- Task goal: When you reach the line that contains "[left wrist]" in the data below, start reproducing lines exactly, and stop after the line that contains "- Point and".

- Material provided:
*** Block opens ***
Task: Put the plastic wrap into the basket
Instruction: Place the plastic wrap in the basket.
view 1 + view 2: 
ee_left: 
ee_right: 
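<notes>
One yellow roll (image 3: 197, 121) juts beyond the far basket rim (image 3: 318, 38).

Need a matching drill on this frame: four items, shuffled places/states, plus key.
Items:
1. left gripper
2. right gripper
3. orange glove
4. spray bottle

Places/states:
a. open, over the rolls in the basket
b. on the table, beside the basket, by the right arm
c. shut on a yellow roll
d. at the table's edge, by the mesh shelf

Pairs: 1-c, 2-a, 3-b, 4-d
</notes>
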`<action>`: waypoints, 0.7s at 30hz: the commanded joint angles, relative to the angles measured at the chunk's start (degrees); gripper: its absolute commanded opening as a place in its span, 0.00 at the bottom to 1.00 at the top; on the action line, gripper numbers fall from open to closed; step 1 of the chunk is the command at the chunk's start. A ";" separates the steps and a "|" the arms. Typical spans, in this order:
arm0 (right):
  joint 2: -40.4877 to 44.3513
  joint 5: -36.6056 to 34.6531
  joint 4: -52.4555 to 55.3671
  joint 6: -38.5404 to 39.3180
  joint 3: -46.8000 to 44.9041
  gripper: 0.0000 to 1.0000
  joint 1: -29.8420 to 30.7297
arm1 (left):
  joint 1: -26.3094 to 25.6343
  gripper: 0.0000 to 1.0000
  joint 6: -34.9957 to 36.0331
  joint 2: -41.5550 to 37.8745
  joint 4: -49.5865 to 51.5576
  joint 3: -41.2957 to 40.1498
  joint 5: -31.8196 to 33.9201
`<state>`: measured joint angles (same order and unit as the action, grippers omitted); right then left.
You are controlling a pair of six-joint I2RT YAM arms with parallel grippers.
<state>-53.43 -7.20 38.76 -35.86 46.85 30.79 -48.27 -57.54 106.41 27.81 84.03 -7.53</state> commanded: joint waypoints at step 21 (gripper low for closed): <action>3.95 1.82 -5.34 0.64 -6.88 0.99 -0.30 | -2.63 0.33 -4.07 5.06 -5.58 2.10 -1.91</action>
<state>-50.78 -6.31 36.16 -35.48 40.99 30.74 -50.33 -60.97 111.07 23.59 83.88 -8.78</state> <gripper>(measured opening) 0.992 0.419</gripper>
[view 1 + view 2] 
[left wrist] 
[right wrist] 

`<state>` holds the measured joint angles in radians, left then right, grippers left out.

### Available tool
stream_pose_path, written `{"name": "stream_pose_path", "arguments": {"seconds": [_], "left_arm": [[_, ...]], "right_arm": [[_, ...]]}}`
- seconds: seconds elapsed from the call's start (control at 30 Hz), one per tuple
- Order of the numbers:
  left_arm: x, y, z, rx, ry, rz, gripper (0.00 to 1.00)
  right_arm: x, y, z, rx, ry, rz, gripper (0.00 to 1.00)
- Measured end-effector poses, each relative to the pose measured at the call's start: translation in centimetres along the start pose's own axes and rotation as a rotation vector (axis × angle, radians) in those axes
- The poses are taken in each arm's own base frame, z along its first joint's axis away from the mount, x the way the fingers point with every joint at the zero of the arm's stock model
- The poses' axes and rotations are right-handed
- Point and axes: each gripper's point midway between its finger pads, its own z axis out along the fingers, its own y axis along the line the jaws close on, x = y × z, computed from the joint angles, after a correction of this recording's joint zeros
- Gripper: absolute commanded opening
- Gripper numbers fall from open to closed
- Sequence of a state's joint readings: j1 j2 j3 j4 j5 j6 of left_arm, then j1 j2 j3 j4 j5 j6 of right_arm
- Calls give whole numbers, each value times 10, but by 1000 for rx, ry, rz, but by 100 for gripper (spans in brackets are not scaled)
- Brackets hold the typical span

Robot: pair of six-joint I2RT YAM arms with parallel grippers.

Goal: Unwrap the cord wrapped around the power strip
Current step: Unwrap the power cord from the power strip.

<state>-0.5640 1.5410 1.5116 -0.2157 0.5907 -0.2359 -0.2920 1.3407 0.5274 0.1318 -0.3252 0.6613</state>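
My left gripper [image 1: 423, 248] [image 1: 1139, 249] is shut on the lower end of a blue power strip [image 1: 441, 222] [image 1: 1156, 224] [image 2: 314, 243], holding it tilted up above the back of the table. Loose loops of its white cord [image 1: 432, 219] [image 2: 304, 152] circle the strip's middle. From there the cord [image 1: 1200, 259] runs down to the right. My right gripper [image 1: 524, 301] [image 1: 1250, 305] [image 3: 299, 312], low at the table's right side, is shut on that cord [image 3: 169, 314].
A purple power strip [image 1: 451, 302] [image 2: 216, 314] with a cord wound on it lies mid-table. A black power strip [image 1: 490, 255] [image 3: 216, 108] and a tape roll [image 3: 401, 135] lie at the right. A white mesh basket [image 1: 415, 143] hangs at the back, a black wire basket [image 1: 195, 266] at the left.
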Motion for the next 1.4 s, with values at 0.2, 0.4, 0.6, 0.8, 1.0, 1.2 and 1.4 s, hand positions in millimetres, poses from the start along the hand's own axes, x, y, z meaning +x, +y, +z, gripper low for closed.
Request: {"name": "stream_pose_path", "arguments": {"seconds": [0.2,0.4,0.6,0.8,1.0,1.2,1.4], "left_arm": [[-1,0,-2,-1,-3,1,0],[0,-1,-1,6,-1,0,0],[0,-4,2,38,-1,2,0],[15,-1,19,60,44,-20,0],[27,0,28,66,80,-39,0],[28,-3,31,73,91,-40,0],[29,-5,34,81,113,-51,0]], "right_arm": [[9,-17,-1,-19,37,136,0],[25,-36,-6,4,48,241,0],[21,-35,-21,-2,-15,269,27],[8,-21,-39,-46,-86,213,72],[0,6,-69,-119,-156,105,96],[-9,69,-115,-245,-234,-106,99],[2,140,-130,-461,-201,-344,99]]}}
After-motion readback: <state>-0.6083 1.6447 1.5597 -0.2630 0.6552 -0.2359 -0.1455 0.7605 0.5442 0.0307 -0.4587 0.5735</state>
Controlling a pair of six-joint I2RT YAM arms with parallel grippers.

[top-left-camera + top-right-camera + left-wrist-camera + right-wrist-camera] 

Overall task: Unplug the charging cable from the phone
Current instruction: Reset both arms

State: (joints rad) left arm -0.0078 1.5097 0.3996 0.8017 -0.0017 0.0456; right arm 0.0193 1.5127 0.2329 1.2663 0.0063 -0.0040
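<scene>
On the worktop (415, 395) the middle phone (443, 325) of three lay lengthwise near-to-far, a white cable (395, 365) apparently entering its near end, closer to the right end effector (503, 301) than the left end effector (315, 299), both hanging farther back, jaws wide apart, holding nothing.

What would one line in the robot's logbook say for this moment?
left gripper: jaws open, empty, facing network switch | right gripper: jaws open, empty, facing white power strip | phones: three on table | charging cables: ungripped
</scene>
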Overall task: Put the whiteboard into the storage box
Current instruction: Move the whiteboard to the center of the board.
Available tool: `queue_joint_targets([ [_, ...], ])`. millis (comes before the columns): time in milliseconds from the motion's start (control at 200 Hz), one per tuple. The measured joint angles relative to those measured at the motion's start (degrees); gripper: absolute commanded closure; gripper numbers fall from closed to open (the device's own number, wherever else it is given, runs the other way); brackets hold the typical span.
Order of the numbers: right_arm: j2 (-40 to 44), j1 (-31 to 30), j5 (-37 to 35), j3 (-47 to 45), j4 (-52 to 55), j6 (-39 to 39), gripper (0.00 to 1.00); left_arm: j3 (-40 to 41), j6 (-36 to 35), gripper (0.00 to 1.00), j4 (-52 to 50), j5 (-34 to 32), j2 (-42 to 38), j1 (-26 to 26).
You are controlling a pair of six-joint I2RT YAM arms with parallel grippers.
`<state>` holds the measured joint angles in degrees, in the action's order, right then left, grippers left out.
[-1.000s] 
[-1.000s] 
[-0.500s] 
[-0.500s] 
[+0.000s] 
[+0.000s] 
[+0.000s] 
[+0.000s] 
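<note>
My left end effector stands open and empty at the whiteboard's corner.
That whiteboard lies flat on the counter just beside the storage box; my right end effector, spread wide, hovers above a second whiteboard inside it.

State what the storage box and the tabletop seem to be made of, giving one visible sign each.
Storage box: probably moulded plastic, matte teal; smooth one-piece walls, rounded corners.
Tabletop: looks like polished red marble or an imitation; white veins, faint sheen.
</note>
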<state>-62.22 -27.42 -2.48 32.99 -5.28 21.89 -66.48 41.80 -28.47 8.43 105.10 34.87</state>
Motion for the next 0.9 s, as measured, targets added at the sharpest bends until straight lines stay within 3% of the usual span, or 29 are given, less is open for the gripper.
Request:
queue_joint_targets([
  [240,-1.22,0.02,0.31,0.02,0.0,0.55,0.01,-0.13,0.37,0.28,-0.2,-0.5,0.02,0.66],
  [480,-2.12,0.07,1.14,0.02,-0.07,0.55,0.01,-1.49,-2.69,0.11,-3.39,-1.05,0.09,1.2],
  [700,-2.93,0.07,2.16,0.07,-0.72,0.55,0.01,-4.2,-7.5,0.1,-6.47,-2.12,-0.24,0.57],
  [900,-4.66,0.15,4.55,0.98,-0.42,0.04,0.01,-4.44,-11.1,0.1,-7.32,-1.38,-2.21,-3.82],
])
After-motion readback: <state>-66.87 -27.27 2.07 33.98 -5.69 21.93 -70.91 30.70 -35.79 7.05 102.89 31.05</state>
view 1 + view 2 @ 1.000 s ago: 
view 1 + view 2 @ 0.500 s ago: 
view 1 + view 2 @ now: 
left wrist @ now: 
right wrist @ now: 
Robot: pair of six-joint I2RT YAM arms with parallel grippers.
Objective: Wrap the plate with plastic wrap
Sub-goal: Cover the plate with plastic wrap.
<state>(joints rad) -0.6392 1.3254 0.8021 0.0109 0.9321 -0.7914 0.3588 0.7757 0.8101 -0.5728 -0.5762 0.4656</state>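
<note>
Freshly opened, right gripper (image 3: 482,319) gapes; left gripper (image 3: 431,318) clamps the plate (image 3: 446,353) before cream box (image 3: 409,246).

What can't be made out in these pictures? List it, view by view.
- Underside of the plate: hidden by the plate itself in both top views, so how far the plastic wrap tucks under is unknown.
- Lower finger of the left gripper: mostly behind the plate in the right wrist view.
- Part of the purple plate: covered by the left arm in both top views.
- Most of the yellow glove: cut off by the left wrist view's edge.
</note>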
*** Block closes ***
- Expected output:
[left wrist] 
[right wrist] 

`<state>` holds the measured joint angles in radians, left then right, grippers left out.

### Available tool
stream_pose_path, written `{"name": "stream_pose_path", "arguments": {"seconds": [_], "left_arm": [[_, ...]], "right_arm": [[_, ...]]}}`
- seconds: seconds elapsed from the call's start (control at 30 Hz), one per tuple
- Order of the numbers:
  left_arm: x, y, z, rx, ry, rz, gripper (0.00 to 1.00)
  right_arm: x, y, z, rx, ry, rz, gripper (0.00 to 1.00)
- Measured end-effector poses, each relative to the pose measured at the call's start: translation in centimetres along the start pose's own axes and rotation as a rotation vector (axis × angle, radians) in those axes
- The poses are taken in each arm's own base frame, z along its first joint's axis away from the mount, x the way the fingers point with every joint at the zero of the arm's stock model
- The poses' axes and rotations are right-handed
- Point and axes: each gripper's point midway between its finger pads, its own z axis out along the fingers, its own y axis along the line the jaws close on, x = y × z, computed from the joint angles, after a correction of this recording's joint zeros

There is no more to the answer.